John Keats’ brief life was singularly full, and the best of his record is to be found in the letters he wrote to friends, and to his brothers and sisters. Written from the fulness of the heart and with no other object than to relieve his mind and convey news, these constitute the most complete and comprehensive characterisation of the poet. Keats was modest about his genius, but he had an insatiable appetite for praise and love. And every one who knew him loved him and believed in him. It was the public that failed him. And sensitive as he was, its disdain, and the scorn of Lockhart and other critics, caused him profound suffering. To say that it killed him, as has been said countless times the past three generations, is to utter an absurdity. He had two most serious infectious diseases, and he had the kind of temperament that facilitates the progress of both of them.
Amy Lowell thinks that had he lived, he would probably not have been as great a poet as Browning. There seems small foundation for such a statement, and in this prophetless age, such pronouncements are worthless.

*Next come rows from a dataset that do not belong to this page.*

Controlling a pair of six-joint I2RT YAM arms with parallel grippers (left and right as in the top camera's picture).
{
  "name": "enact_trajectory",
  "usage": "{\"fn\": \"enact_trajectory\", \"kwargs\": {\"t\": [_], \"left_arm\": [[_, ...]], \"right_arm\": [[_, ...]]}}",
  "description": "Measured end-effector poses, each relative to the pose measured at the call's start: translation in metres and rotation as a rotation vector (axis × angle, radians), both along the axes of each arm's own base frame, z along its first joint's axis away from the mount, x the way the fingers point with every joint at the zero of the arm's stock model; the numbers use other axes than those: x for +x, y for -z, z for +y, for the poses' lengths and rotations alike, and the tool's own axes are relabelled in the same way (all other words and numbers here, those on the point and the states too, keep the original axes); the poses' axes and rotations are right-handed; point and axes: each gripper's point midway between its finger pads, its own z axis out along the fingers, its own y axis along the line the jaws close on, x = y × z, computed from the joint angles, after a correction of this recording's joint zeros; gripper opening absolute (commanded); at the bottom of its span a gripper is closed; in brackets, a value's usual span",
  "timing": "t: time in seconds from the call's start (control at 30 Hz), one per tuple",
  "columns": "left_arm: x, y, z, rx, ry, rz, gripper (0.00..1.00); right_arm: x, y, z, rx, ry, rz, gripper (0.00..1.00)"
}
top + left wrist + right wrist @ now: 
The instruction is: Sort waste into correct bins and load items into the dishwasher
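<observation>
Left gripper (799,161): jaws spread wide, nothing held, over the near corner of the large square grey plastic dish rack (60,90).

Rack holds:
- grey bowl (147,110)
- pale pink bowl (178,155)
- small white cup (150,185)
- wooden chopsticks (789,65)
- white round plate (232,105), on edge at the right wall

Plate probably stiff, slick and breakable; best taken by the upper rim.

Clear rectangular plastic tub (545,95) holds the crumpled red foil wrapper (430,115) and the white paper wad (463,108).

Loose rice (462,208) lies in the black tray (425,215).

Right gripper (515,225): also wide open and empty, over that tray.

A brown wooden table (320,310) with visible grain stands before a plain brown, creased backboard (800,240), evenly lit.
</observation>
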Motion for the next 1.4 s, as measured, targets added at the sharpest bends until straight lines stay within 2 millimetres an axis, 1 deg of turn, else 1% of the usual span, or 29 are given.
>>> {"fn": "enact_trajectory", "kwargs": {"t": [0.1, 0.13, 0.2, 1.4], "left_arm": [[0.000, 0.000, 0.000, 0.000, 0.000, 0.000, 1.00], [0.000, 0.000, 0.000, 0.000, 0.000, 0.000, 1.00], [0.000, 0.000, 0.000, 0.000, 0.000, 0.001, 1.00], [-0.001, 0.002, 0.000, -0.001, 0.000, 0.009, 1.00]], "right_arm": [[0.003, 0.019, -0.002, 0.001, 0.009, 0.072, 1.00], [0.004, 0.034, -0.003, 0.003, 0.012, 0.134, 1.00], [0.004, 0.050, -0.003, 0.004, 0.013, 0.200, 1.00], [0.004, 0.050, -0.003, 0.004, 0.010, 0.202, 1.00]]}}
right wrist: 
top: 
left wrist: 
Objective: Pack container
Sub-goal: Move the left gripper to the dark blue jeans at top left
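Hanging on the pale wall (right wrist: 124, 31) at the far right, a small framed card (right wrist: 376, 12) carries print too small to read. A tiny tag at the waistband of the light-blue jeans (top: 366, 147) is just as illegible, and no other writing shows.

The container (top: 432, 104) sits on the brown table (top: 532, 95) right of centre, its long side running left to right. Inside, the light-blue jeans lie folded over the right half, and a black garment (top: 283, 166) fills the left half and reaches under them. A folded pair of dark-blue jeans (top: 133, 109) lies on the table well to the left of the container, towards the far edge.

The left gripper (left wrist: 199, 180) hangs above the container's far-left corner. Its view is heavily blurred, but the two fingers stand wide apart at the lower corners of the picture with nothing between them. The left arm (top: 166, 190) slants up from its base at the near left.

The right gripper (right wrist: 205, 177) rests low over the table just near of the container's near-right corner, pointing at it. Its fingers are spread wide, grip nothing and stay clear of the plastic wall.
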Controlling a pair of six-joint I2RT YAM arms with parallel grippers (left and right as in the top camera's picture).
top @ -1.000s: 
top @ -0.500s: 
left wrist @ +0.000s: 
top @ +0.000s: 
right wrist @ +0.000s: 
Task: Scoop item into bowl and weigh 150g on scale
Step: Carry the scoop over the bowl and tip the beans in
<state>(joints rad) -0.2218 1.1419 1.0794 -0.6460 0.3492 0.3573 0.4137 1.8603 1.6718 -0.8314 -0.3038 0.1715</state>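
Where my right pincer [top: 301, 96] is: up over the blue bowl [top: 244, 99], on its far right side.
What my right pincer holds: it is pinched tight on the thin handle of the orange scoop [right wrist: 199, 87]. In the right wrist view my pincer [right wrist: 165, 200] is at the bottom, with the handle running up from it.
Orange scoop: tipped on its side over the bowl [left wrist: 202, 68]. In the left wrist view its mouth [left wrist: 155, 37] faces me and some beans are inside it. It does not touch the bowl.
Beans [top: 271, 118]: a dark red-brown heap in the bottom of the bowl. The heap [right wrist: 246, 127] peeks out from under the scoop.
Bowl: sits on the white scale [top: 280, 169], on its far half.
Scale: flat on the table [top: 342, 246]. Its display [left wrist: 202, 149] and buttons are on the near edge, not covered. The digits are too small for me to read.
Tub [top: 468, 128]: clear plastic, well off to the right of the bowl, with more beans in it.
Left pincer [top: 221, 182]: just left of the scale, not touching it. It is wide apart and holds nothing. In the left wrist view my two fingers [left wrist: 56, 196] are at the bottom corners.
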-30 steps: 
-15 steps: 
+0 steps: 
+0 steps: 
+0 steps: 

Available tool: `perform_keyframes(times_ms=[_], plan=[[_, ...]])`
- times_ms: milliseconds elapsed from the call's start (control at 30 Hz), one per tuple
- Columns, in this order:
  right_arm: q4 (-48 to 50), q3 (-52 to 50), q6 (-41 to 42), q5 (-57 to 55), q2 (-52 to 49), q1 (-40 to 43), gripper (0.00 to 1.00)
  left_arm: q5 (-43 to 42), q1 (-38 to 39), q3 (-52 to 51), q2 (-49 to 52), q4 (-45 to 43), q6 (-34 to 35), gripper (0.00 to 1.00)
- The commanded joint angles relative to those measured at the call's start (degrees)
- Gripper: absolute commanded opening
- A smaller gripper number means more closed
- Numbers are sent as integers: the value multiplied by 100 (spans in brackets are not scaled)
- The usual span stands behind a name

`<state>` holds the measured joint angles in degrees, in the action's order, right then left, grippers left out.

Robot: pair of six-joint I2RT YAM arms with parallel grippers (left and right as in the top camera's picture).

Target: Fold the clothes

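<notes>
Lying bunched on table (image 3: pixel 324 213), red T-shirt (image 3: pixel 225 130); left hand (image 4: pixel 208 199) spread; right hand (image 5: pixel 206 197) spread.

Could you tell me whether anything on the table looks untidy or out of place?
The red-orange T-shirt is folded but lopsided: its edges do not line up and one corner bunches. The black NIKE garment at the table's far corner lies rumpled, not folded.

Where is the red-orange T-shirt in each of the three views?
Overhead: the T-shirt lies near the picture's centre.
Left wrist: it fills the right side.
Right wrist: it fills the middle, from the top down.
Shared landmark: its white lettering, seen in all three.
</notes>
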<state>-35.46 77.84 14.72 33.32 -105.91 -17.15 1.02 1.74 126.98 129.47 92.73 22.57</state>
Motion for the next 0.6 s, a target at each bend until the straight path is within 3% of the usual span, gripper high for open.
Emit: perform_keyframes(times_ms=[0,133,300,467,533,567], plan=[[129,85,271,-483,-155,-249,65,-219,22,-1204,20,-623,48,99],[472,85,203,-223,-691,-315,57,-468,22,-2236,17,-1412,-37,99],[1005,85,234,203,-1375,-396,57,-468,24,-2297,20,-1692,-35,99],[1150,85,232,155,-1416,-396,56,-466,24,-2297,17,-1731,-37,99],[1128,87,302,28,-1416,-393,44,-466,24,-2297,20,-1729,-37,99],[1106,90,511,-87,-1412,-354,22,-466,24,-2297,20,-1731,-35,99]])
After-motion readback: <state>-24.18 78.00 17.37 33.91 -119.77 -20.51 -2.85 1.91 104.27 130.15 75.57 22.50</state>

What Keats produced in three years of poetic work, and less than one year of real inspiration, suggests at least that he would have been all the greater had he lived. He might not have developed emotionally, nor intellectually, but there is very little question that he would have developed critically and that his sense of values would have taken on keenness and profundity. Even as he was, his creative faculty was considerable. He could turn an inspirational current on at will. When it stopped flowing, or when it began to flow feebly, he could turn it off; then, while the Olympic dynamo was generating, and the Parnassian battery storing the divine fluid, he could turn on the light of criticism. Not all great poets can do that.